From   Nick Cox <n.j.cox@durham.ac.uk>
To   "'statalist@hsphsun2.harvard.edu'" <statalist@hsphsun2.harvard.edu>
Subject   RE: st: Comparing the similar model (but one in level and the other after taking the 1st difference)
Date   Tue, 24 Jan 2012 15:42:42 +0000

I will pass on your second question. I have never used these commands or even read their documentation recently. 

On your first, I doubt that there is an approved answer waiting to be discovered. You could summarise residuals in some way, e.g. as a root mean square error. Error measured in terms of your response variable is on the same scale as error measured in terms of differences of your response variable. But these measures are not related directly to the criteria by which these models are fitted. Also, a sensible answer to this question will depend on your substantive or scientific aims, which are not explicit here. A better answer is to see what good researchers do in the literature for your field. 

Nick 
n.j.cox@durham.ac.uk 

Almutairi T.

Dear Nick and Maarten

In this case how to compare bewtween the two models if R^2, LL & IC are not appropriate?

Also: Does xtpcse or xtgls commands (with option AR1) are simply taking the first difference of all variables to ensure the treatment 
of autocorrelateion?? 

From: owner-statalist@hsphsun2.harvard.edu [owner-statalist@hsphsun2.harvard.edu] On Behalf Of Nick Cox [n.j.cox@durham.ac.uk]

The first part of the answer is the general reason. The log-likelihood depends on the scale of the variable.

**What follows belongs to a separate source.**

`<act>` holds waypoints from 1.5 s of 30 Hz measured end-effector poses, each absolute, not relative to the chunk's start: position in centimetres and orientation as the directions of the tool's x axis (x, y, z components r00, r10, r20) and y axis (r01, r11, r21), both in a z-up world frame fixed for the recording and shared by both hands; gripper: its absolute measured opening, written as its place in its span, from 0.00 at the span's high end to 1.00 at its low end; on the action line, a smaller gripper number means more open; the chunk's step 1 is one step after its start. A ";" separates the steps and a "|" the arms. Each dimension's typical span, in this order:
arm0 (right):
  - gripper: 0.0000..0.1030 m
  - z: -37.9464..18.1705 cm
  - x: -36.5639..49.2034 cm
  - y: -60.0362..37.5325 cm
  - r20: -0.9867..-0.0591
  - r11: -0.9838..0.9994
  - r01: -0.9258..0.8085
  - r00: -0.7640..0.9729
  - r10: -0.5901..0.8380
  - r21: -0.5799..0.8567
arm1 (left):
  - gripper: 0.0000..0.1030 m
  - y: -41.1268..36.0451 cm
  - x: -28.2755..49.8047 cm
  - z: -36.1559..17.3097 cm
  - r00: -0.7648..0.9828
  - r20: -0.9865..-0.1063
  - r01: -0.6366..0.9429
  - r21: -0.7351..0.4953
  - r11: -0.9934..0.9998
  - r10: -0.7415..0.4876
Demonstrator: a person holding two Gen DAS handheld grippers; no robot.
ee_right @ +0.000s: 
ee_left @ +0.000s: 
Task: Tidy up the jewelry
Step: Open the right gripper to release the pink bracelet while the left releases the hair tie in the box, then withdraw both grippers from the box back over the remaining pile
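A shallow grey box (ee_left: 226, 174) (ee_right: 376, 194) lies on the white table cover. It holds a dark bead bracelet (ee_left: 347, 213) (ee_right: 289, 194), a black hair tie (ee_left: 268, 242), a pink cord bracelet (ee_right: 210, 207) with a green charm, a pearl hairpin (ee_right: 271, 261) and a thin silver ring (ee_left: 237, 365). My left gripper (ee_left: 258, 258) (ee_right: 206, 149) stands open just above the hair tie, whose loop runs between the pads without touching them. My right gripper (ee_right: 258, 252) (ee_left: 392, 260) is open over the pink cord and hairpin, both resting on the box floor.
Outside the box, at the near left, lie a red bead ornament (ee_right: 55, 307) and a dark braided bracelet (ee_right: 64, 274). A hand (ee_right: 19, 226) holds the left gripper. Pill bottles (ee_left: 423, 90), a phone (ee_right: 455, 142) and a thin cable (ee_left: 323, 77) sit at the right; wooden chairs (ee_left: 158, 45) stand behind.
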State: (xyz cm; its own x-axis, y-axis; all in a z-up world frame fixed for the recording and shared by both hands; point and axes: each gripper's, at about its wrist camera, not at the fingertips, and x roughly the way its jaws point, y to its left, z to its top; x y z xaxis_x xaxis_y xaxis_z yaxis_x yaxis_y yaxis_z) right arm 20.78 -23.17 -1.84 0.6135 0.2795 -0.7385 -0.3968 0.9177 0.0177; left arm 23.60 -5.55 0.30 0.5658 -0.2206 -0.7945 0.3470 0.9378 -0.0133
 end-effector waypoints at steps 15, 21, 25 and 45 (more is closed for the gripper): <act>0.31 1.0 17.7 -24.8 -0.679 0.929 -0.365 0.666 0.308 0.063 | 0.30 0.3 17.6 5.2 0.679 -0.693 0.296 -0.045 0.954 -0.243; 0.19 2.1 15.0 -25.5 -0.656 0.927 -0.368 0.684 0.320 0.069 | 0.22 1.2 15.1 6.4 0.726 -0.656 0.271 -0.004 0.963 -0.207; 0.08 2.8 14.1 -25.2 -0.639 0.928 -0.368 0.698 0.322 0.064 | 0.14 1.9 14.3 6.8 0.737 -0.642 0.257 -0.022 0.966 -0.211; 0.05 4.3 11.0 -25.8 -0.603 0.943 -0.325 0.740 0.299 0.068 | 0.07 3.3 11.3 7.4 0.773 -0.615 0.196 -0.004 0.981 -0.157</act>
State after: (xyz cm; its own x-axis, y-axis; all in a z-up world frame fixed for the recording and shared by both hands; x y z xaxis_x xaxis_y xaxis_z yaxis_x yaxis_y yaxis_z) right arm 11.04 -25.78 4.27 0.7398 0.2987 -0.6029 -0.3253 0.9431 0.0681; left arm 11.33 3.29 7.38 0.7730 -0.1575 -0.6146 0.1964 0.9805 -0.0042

Thus comparison of likelihoods for different response variables is not a comparison of comparable cases.

The FAQ is just about a special case which illustrates this principle; no one is saying that it necessarily applies to your problem.

Almutairi T.

I cant see any relation b/w my question and the link (Positive log-likelihood values happen), please explain further.


From: owner-statalist@hsphsun2.harvard.edu [owner-statalist@hsphsun2.harvard.edu] On Behalf Of Maarten Buis [maartenlbuis@gmail.com]

On Tue, Jan 24, 2012 at 1:28 AM, Almutairi T. wrote:
> I estimated the same model twice, but one in level and the other after taking the 1st difference (to get rid of AR1)
>
> I am looking for a goodness of fit measure for pooled time
> series models  other than R^2 (as it is not suitable for model with unsimilar dependent variable)
>
> Does log-likelihood values (and BIC or AIC) suitable to compare b/w these 2 models?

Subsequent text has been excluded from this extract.